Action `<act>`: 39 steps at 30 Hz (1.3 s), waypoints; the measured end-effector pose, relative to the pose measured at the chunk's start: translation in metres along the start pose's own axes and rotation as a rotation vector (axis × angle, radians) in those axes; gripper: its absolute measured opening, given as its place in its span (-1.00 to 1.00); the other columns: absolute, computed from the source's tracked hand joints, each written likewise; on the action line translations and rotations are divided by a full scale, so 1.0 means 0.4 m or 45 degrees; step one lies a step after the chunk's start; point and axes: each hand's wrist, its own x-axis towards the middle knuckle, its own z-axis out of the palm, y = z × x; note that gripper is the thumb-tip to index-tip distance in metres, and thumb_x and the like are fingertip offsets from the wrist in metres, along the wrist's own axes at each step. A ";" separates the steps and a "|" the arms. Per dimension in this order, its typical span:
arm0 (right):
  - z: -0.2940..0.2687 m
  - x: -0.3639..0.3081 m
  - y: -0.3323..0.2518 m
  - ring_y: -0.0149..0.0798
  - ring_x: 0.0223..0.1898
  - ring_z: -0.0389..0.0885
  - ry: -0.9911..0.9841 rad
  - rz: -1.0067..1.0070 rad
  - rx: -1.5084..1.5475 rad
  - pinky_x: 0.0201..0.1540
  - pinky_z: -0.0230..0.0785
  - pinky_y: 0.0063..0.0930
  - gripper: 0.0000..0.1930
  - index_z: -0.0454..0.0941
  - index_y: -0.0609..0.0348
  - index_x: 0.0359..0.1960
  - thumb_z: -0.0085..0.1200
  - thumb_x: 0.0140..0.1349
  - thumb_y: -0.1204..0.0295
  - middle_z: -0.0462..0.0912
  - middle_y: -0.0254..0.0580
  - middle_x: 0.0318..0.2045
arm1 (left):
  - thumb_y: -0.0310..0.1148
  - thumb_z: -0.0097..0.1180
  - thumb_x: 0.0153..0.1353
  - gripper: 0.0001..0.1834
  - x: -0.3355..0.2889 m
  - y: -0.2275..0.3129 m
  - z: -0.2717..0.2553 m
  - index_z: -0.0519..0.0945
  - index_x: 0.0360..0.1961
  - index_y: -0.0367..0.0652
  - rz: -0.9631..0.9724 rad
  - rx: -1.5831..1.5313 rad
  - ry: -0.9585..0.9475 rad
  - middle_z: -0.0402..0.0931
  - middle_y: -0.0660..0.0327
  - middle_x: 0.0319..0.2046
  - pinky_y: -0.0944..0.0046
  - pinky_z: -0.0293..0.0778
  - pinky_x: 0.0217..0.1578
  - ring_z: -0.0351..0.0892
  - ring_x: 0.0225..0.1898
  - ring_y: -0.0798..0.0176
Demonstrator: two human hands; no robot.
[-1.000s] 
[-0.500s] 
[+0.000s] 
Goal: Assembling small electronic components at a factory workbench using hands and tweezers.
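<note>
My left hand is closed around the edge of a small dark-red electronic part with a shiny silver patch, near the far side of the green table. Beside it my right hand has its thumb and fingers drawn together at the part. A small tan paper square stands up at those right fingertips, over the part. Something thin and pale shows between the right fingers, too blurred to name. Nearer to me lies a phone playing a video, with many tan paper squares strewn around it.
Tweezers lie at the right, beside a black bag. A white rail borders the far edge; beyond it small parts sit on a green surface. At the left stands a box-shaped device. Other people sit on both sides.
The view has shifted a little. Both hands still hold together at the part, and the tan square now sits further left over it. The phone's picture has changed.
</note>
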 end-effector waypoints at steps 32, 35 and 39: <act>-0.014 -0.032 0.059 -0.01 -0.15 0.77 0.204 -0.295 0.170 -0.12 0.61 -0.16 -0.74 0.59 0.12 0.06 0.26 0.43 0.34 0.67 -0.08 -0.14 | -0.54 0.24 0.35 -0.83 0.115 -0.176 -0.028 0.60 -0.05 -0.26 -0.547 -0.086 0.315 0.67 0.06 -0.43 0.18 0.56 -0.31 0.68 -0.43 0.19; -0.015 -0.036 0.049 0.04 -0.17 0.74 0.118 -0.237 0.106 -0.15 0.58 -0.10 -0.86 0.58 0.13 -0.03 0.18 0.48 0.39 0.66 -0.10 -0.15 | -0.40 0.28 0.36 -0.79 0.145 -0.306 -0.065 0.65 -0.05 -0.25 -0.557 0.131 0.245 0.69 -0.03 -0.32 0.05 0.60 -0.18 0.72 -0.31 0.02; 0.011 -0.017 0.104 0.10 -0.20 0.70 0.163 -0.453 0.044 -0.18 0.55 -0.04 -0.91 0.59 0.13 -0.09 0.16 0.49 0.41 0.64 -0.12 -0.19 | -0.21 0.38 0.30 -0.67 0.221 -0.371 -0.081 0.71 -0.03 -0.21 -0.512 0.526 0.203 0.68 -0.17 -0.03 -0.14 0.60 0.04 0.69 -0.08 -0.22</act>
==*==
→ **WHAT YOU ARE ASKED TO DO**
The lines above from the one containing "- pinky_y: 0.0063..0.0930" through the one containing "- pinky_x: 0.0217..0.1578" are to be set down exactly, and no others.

→ **ANSWER FOR THIS EXERCISE**
  - pinky_y: 0.0063..0.0930
  - gripper: 0.0000..0.1930
  - index_z: -0.0454..0.0941
  - index_y: -0.0609..0.0348
  - index_x: 0.0359..0.1960
  - thumb_z: -0.0085..0.1200
  - thumb_x: 0.0140..0.1349
  - thumb_y: -0.1204..0.0295
  - middle_z: -0.0462..0.0912
  - middle_y: -0.0254..0.0580
  - middle_x: 0.0318..0.2045
arm1 (left):
  - thumb_y: -0.0310..0.1148
  - thumb_z: -0.0097..0.1180
  - thumb_x: 0.0153..0.1353
  - gripper: 0.0001..0.1834
  - x: -0.3355..0.2889 m
  - y: -0.2275..0.3129 m
  - z: -0.2717..0.2553 m
  - index_z: -0.0519..0.0945
  - index_x: 0.0360..0.1961
  - index_y: -0.0367..0.0652
  - rz: -0.9631..0.9724 rad
  - rx: -1.5831..1.5313 rad
  - ry: -0.9585..0.9475 rad
  - middle_z: -0.0402..0.0931
  - middle_y: -0.0660..0.0327
  - middle_x: 0.0319..0.2046
  - pinky_y: -0.0944..0.0046
  - pinky_z: -0.0293..0.0778
  - pinky_x: 0.0217..0.1578

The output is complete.